Withdrawing consent removes the local visitor ID and calls
POST /api/viewers/delete to delete matching visitor/session analytics records.
The /privacy page lists the controller, contact route, purposes, retention,
rights, and complaint routes.
ANALYTICS_DATABASE_FILE=viewers.sqlite
ANALYTICS_RETENTION_DAYS=30
ANALYTICS_ACTIVE_WINDOW_SECONDS=75
This is an implementation aid, not legal advice. For production GDPR compliance,
keep the /privacy page aligned with the configured retention period, hosting
setup, and actual data fields.
GitHub webhook
The webhook process listens on port 3011 at /github. Configure GitHub to send
push events there.
A webhook secret is required — without GITHUB_WEBHOOK_SECRET, the webhook
rejects every request:
GITHUB_WEBHOOK_SECRET=your-secret pm2 start ecosystem.config.cjs
On PowerShell, set $env:GITHUB_WEBHOOK_SECRET = "your-secret" before starting
PM2, or put the value in a .env file in the project root (recommended over
inlining the secret in a shell command, which writes it to shell history).
The webhook only deploys pushes whose ref is in GITHUB_WEBHOOK_REFS
(default refs/heads/main). Optionally pin the repository:
GITHUB_WEBHOOK_REFS=refs/heads/main
GITHUB_WEBHOOK_REPOSITORY=owner/repo
Deploys run npm ci (not npm install) so an attacker who compromises a
dependency cannot quietly add new packages — the lockfile is the source of
truth.
Set DISCORD_INCLUDE_PATCH=true only if the Discord channel is private; by
default the patch preview is omitted from Discord notifications to avoid
leaking diff contents.
The default deploy flow is:
git pull --ff-only
npm ci --include=dev --include=optional
npm run build -- --outDir ../dist-next
cargo build --manifest-path backend/Cargo.toml --release
# the webhook promotes dist-next to dist after carrying over old hashed assets
pm2 reload tssbot-web --update-env
pm2 reload tssbot-backend --update-env
Only processes listed in PM2_RESTART_TARGETS are reloaded.
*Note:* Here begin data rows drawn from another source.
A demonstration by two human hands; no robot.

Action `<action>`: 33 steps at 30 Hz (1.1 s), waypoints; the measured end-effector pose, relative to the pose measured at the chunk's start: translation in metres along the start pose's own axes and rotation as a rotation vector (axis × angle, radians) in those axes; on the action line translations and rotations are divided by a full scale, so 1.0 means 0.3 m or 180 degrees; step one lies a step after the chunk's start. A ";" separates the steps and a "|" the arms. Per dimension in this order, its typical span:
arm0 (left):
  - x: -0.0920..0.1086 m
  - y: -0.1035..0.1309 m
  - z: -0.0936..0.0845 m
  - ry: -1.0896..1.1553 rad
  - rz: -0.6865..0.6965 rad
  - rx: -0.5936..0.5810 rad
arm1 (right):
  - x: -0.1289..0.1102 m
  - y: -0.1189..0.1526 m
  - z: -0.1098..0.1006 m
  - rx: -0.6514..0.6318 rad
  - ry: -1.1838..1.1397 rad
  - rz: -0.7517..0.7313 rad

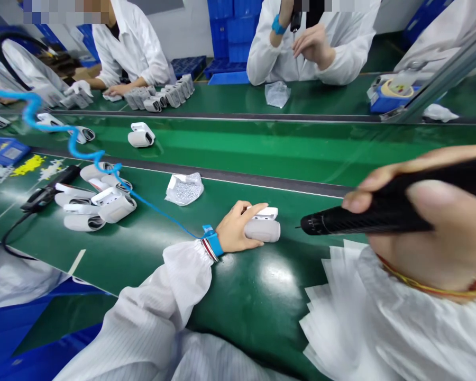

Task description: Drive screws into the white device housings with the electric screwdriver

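Note:
My left hand (236, 228) is closed around a white device with a rolled grey cuff (263, 231), which looks like a wrist blood pressure monitor and rests on the green bench. A blue strap (212, 241) with a coiled cord circles my left wrist. Raised at the right, my right hand (424, 222) grips a black electric screwdriver (365, 214). Its thin bit points left toward the monitor, with a gap between them. Behind my left hand lies a clear bag of small screws (184, 189).
More cuffed monitors (99, 203) are piled at the left beside another black screwdriver (49, 188). Thin white sheets (329, 307) lie under my right arm. One monitor (141, 135) sits on the green conveyor (241, 148). The blue coiled cord (79, 151) crosses the left side. Co-workers sit opposite.

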State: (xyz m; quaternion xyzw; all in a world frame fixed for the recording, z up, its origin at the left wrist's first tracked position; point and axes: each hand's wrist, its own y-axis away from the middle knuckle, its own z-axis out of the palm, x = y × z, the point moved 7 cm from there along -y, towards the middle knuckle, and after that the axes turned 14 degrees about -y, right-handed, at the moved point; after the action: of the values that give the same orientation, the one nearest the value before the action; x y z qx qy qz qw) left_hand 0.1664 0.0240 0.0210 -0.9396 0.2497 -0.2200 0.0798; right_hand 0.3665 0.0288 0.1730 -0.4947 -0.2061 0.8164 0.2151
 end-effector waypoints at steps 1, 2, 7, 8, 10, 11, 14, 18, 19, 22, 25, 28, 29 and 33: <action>-0.004 -0.001 -0.001 0.0059 -0.0027 0.0027 | 0.022 -0.003 0.008 -0.0039 -0.0023 -0.0068; -0.007 -0.002 -0.003 0.0144 -0.0067 0.0056 | 0.052 -0.005 0.016 -0.0109 0.0021 -0.0036; -0.072 -0.005 0.016 0.1700 -0.0741 0.0190 | 0.192 -0.004 -0.007 -0.0194 0.0495 0.0461; -0.089 -0.004 0.031 0.2228 -0.0929 0.0179 | 0.205 -0.004 -0.016 -0.0177 0.0538 0.0491; -0.101 -0.003 0.073 0.3304 -0.1242 -0.0047 | 0.217 -0.004 -0.029 -0.0147 0.0534 0.0487; -0.094 -0.001 0.097 0.3792 -0.1359 -0.0284 | 0.219 -0.004 -0.032 -0.0135 0.0514 0.0470; -0.035 0.014 0.153 0.4947 -0.1578 -0.1181 | 0.222 -0.002 -0.036 -0.0105 0.0492 0.0436; 0.019 0.032 0.185 0.5551 -0.1708 -0.1816 | 0.224 0.003 -0.033 -0.0081 0.0492 0.0411; 0.023 0.034 0.191 0.5593 -0.1730 -0.1872 | 0.224 0.003 -0.031 -0.0075 0.0480 0.0424; 0.021 0.036 0.202 0.5605 -0.1757 -0.1868 | 0.222 0.003 -0.025 -0.0054 0.0470 0.0445; 0.009 0.033 0.202 0.5496 -0.1820 -0.1618 | 0.218 0.001 -0.023 -0.0019 0.0464 0.0430; 0.003 0.033 0.201 0.5239 -0.1881 -0.1423 | 0.220 -0.002 -0.027 0.0006 0.0381 0.0403; 0.004 0.033 0.200 0.5140 -0.1857 -0.1415 | 0.220 -0.003 -0.029 0.0010 0.0362 0.0384; 0.029 0.030 0.184 0.4603 -0.1396 -0.1699 | 0.221 -0.007 -0.038 0.0072 0.0365 0.0365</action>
State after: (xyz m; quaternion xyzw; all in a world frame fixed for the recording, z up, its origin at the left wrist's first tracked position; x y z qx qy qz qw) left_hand 0.1943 0.0141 -0.0272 -0.5793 0.0934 -0.7180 -0.3743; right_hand 0.3492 0.0688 0.1215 -0.5492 -0.1556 0.7999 0.1851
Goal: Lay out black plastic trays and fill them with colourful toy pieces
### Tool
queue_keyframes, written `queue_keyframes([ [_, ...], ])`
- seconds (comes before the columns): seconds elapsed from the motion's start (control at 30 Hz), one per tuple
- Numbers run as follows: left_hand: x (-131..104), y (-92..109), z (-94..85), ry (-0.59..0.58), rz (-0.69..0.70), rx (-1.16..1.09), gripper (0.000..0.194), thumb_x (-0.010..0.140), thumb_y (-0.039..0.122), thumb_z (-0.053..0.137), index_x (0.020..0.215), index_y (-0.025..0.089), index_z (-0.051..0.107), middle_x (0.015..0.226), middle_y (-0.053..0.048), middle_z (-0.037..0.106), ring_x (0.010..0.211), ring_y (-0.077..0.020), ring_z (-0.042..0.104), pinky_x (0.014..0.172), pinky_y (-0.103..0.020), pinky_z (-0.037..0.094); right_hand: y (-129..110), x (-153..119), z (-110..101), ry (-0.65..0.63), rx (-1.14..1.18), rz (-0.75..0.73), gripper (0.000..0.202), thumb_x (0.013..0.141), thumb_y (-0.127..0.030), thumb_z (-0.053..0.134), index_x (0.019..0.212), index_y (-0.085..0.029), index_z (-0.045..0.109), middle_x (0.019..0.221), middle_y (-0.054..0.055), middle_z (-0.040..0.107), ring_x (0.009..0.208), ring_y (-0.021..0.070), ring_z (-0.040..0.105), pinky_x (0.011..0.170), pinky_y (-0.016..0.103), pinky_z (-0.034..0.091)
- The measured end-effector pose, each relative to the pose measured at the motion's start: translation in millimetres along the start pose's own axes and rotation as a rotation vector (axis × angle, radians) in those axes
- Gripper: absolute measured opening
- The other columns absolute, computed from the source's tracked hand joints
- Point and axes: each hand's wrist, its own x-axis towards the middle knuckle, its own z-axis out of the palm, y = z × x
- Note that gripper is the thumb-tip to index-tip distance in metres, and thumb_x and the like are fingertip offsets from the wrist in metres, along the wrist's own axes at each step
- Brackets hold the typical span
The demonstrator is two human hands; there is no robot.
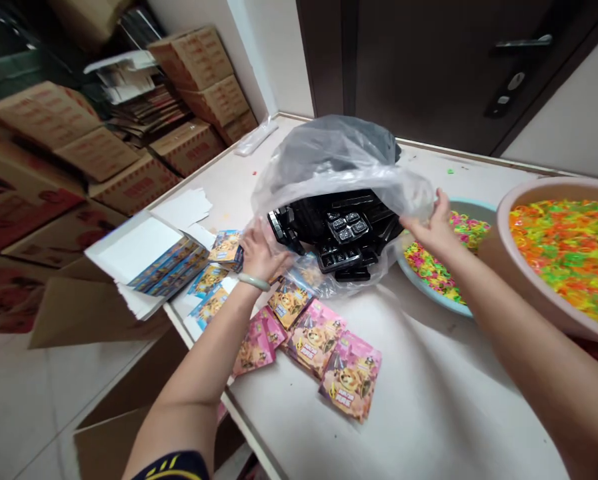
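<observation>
A large clear plastic bag (323,150) lies on the white table with its mouth spread toward me. Inside are many black plastic trays (347,228), some with small moulded compartments. My left hand (259,255), wearing a pale bangle, grips the left edge of the bag's mouth; its fingertips are partly hidden by the film. On the right side of the mouth, my right hand (435,230) holds the rim between thumb and fingers. Below the bag lie pink printed packets (351,377) and a yellow-orange packet (289,301). Blue printed packets (226,247) sit beside my left hand.
A blue basin (459,307) of small colourful pieces stands at right, next to a larger pink basin (503,227) of orange, yellow and green pieces. White boxes (139,243) stand at the table's left edge. Cardboard cartons (123,183) are stacked beyond; a dark door (429,73) is behind.
</observation>
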Motion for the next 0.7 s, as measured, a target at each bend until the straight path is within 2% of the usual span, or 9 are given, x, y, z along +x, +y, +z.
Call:
queue_keyframes([
  [0.07, 8.8, -17.9, 4.9, 0.0, -0.024, 0.043, 0.108, 0.049, 0.045, 0.088, 0.138, 0.008, 0.04, 0.133, -0.024, 0.044, 0.133, -0.046, 0.033, 0.112, -0.06, 0.023, 3.7, -24.0, 17.2, -0.124, 0.046, -0.009, 0.105, 0.07, -0.049, 0.069, 0.148, -0.018, 0.007, 0.152, 0.023, 0.021, 0.141, 0.035, 0.027, 0.111, 0.055, 0.03],
  [0.17, 19.0, -26.5, 30.9, -0.108, -0.036, -0.098, 0.108, 0.055, 0.046, 0.085, 0.143, 0.009, 0.033, 0.136, -0.024, 0.043, 0.136, -0.0421, 0.033, 0.115, -0.055, 0.022, 1.2, -37.5, 44.4, -0.185, 0.05, -0.005, 0.102, 0.074, -0.042, 0.066, 0.15, -0.018, 0.002, 0.153, 0.023, 0.019, 0.143, 0.0328, 0.023, 0.113, 0.053, 0.029],
  [0.23, 26.0, -24.4, 54.0, -0.153, -0.071, -0.208, 0.108, 0.055, 0.042, 0.086, 0.143, 0.01, 0.033, 0.139, -0.023, 0.042, 0.138, -0.0413, 0.03, 0.116, -0.054, 0.02, -4.7, -35.6, 60.6, -0.171, 0.007, 0.038, 0.099, 0.077, -0.038, 0.063, 0.15, -0.016, -0.001, 0.153, 0.024, 0.018, 0.145, 0.0319, 0.019, 0.113, 0.052, 0.029],
  [0.33, 36.0, -21.2, 85.2, -0.134, -0.135, -0.327, 0.106, 0.051, 0.035, 0.088, 0.141, 0.011, 0.037, 0.139, -0.022, 0.041, 0.14, -0.0428, 0.026, 0.117, -0.055, 0.016, -12.9, -25.5, 79.5, -0.145, -0.066, 0.115, 0.099, 0.08, -0.034, 0.06, 0.151, -0.013, -0.007, 0.154, 0.026, 0.013, 0.146, 0.0315, 0.016, 0.114, 0.049, 0.031],
  [0.47, 42.4, -20.7, 114.7, -0.134, -0.172, -0.36, 0.104, 0.051, 0.03, 0.09, 0.139, 0.007, 0.039, 0.14, -0.025, 0.036, 0.141, -0.0438, 0.023, 0.119, -0.052, 0.016, -8.0, -3.8, 91.6, -0.125, -0.098, 0.173, 0.101, 0.08, -0.032, 0.061, 0.151, -0.01, -0.008, 0.154, 0.025, 0.014, 0.145, 0.031, 0.021, 0.113, 0.046, 0.033],
  [0.57, 37.7, -13.9, 129.0, -0.182, -0.148, -0.294, 0.108, 0.054, 0.027, 0.089, 0.144, 0.008, 0.032, 0.146, -0.024, 0.027, 0.143, -0.0421, 0.02, 0.119, -0.049, 0.018, 3.6, 14.6, 90.8, -0.099, -0.104, 0.165, 0.099, 0.08, -0.03, 0.061, 0.151, -0.011, -0.006, 0.155, 0.023, 0.015, 0.145, 0.0296, 0.019, 0.114, 0.045, 0.029],
  [0.7, 25.9, 5.7, 137.2, -0.352, -0.179, 0.069, 0.106, 0.072, 0.026, 0.077, 0.152, 0.009, 0.01, 0.151, -0.025, 0.019, 0.143, -0.0385, 0.024, 0.118, -0.046, 0.023, 5.2, 21.7, 87.9, -0.098, -0.153, 0.209, 0.097, 0.081, -0.023, 0.06, 0.15, -0.006, -0.006, 0.155, 0.026, 0.01, 0.144, 0.0313, 0.018, 0.115, 0.05, 0.023],
])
The default is
tssbot-web,tssbot-backend, so unrelated PM2 processes are left alone. The web server handles
SIGINT and SIGTERM by closing its listener and SQLite handles before exit,
which lets PM2 finish reloads without dropping active requests. The webhook
exits after 24 hours so PM2 restarts it cleanly.
When webhook code changes are deployed, restart the webhook process once so PM2 loads the updated listener:
pm2 reload tssbot-webhook --update-env
The webhook listener reads .env on startup. To send Discord notifications for
listener restarts and GitHub push deploy start/success/failure events, set:
DISCORD_WEBHOOK_URL=https://discord.com/api/webhooks/...
Deploy completion and failure notifications include a changed-file summary and a truncated patch preview for the pushed diff.